Дорогая моя Мамочка, я выяснила, что сейчас появилась такая возможность, вызвать тебя в гости, и ты сможешь без особых проблем прилететь ко мне в Израиль.

Я высылаю тебе вызов и уже начала считать денёчки до нашей встречи, сообщи миленькая, когда ты планируешь приехать, чтобы я заранее продумала для нас обширную программу для посещения в нашей чудесной стране интересных исторических и географических мест.

Все остальные подробности мы обсудим с тобой в письмах, а сейчас, прими мои сердечные поздравления с твоей круглой датой, крепко и нежно тебя обнимаю и целую, целую, целую…

Почти все гости сорвались со своих мест и кинулись обнимать плачущую от радости Фросю, а в этот момент Первый секретарь Витебского обкома партии повернулся всем телом к своему заместителю:

— Станислав Степанович, как вы мне объясните разыгравшуюся на наших глазах сцену, которая поставила меня в двусмысленное положение, как и скрытый факт наличия вашей сестры, живущей за пределами нашей Родины?

— Геннадий Николаевич, никакая она мне не сестра, мама её подобрала во время войны, можно сказать, на обочине дороги, по которой гнали евреев и вынуждена была воспитать, так, как после войны родная её мать не объявилась.

— Станислав Степанович, но хоть это была и приёмная дочь вашей матери, но вы же всё равно жили вместе, а я только сейчас открываю для себя сей прискорбный факт, о наличии у моего Второго секретаря родственницы за границей.

Кстати, в какой стране она живёт, я правильно расслышал, в Израиле?

Весь их диалог со злорадством в душе слушал Сёмка и в эту минуту решил вторгнуться в разговор:

— Простите меня за вмешательство в вашу интересную беседу, но я счёл нужным кое-что для вас прояснить, ведь наш Стас в последнее время очень мало интересовался сестрой, не в пример нам с Андреем.

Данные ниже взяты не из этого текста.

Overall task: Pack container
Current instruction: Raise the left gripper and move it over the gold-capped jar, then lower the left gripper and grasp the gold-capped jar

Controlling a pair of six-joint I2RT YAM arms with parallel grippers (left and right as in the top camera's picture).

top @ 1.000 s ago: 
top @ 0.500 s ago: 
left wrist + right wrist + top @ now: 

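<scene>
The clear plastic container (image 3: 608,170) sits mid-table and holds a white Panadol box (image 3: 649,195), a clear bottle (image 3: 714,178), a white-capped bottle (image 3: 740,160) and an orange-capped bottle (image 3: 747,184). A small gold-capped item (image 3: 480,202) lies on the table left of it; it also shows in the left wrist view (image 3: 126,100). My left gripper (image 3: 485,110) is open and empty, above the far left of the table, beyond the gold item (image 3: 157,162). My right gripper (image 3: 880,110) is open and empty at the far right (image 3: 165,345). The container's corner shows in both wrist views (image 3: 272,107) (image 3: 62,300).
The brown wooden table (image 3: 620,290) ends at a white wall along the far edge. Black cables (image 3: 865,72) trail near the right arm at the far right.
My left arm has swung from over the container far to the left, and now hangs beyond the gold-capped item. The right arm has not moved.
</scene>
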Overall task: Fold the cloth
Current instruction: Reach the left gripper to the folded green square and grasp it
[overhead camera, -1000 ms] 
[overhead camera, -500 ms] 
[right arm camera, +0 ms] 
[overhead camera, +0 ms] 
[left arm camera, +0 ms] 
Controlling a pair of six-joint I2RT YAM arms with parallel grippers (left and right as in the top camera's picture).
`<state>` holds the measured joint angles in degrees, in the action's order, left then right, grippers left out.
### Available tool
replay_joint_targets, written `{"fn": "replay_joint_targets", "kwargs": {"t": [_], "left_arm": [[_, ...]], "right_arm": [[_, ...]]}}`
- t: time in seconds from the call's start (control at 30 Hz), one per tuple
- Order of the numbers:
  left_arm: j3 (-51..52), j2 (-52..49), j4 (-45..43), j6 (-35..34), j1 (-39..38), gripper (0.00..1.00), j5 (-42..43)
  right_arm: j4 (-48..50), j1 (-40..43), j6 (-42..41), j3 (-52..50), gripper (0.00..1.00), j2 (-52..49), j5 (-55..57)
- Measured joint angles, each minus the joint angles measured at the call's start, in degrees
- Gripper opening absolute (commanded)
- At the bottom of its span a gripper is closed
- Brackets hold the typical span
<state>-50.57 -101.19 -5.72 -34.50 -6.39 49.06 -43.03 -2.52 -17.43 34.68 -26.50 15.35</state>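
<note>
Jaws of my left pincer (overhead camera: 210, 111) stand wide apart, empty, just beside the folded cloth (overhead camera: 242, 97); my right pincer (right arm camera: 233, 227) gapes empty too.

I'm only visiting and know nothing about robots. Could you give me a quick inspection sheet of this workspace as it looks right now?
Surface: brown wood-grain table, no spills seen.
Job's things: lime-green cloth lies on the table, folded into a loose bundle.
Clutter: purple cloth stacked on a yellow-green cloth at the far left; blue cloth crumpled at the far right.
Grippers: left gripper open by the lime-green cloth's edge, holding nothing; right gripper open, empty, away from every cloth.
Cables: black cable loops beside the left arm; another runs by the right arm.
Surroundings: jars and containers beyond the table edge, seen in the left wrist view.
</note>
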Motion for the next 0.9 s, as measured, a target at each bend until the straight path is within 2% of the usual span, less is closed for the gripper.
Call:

Так вот, наша Анюточка, действительно, живёт в Израиле, в свои не полных сорок лет уже является профессором и лауреатом всяких международных премий в научных сферах всего мира, она уже известный специалист в области трансплантации органов, и сама совершает уникальные операции по их пересадке.

По мере того, как Сёмка с упоением с радостью в голосе, выкладывал с гордостью за сестру всю эту информацию, цвет лица Стаса из мёртво-бледного быстро переходил в ярко алый:

— Послушай молокосос, не лезь, когда тебя не спрашивают, в своё время мать тебя разбаловала не на шутку, но я не потерплю твоих мерзких выходок, в присутствии моего непосредственного руководителя, продолжай охмурять свою соседку, а то средний брат, похоже, взял инициативу на себя, останешься в дураках.

Сёмка хмыкнул и впрямь повернулся в сторону раскрасневшейся от вина и внимания Татьяны, он свою миссию выполнил, и если пользоваться боксёрской терминологией, послал братишку в нокдаун, а в нокаут пусть отправляет его босс.